>>>>>

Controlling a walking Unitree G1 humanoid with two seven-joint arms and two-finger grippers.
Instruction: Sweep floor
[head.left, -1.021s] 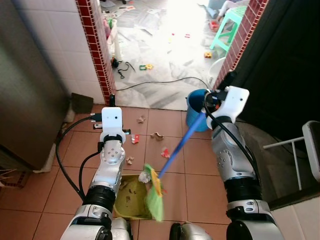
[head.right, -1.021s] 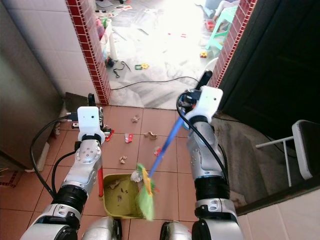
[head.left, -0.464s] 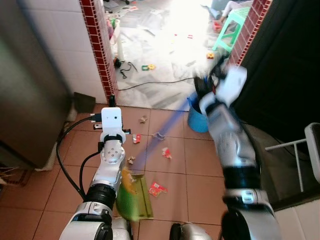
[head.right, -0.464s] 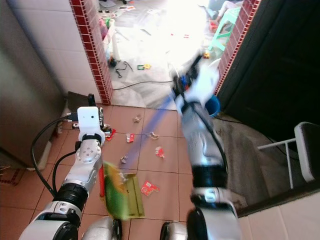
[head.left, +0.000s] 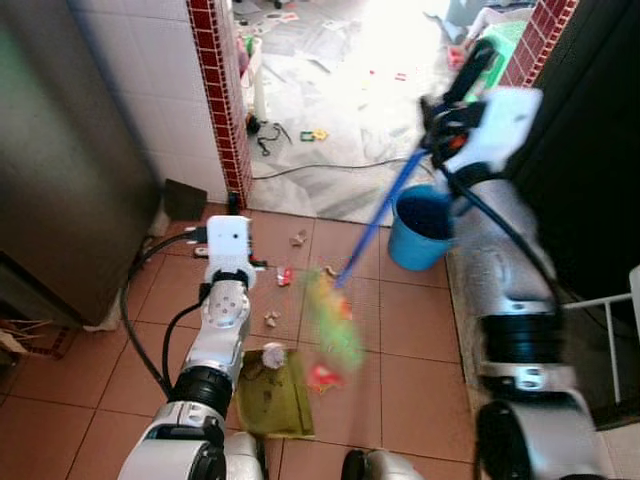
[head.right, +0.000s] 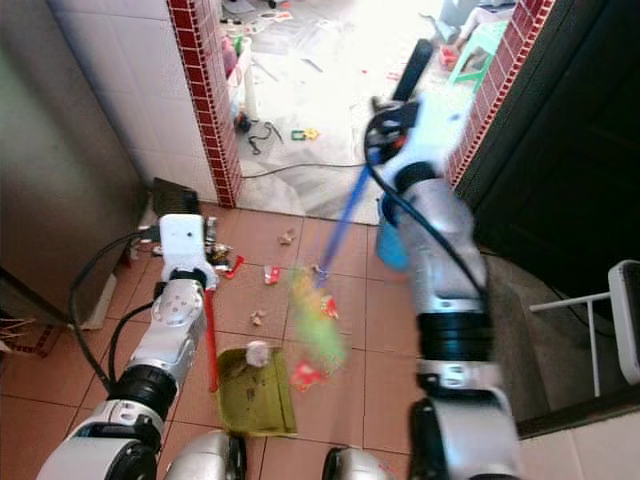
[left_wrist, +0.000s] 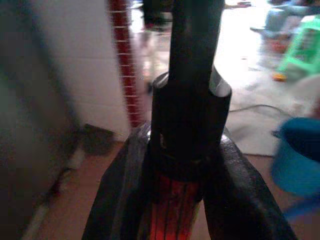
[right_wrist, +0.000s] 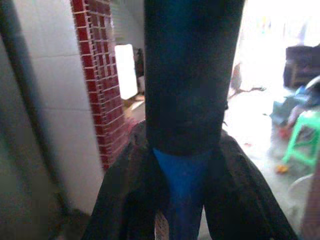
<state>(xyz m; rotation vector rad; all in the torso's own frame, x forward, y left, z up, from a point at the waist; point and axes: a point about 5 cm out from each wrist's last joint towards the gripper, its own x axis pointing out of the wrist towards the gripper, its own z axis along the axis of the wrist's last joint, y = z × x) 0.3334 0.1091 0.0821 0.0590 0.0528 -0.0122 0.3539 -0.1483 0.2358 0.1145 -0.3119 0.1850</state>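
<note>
Sweep partly done: right gripper (right_wrist: 182, 200) pinches the blue broom handle (head.left: 375, 228), green bristle head (head.left: 332, 325) blurred low ahead of it, above the floor. Left gripper (left_wrist: 182, 200) clamps the red dustpan handle (head.right: 210, 335); the dustpan (head.right: 255, 390) below it holds crumpled paper (head.right: 257, 351). Scraps (head.left: 298, 238) on the tile floor (head.left: 410, 330) past the left gripper are not yet collected.

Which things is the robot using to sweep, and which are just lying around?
For sweeping:
broom, in the right gripper
dustpan, its red handle in the left gripper
scraps on the tiles

Just lying around:
blue bucket
green stool
black cable
toys
</note>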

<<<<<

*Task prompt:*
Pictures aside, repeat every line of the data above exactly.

*Answer box:*
Controlling a walking Unitree G1 humanoid with two seven-joint arms and two-finger grippers.
Instruction: Sweep floor
[head.left, -1.021s] 
[head.right, -1.021s] 
[head.left, -0.464s] 
[head.right, -0.464s] 
[head.left, +0.000s] 
[head.right, +0.000s] 
[left_wrist, +0.000s] 
[right_wrist, +0.000s] 
<state>(xyz m; rotation vector rad; all in the torso's own frame, x forward, y left, z up, from a point at the waist; point and axes: a point about 5 cm out from each wrist's last joint towards the gripper, its own x axis pointing out of the wrist towards the gripper, its own z axis along the axis of the wrist's last joint, y = z × x) 0.3334 0.1091 0.0821 0.0590 0.0528 -0.0122 0.3539 -0.1483 0.2358 0.1145 -0.3119 0.1850</state>
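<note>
Sweep partly done: right gripper (right_wrist: 182, 200) pinches the blue broom handle (head.left: 375, 228), green bristle head (head.left: 332, 325) blurred low ahead of it, above the floor. Left gripper (left_wrist: 182, 200) clamps the red dustpan handle (head.right: 210, 335); the dustpan (head.right: 255, 390) below it holds crumpled paper (head.right: 257, 351). Scraps (head.left: 298, 238) on the tile floor (head.left: 410, 330) past the left gripper are not yet collected.

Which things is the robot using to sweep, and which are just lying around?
For sweeping:
broom, in the right gripper
dustpan, its red handle in the left gripper
scraps on the tiles

Just lying around:
blue bucket
green stool
black cable
toys
</note>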

Nothing further is needed for the exercise.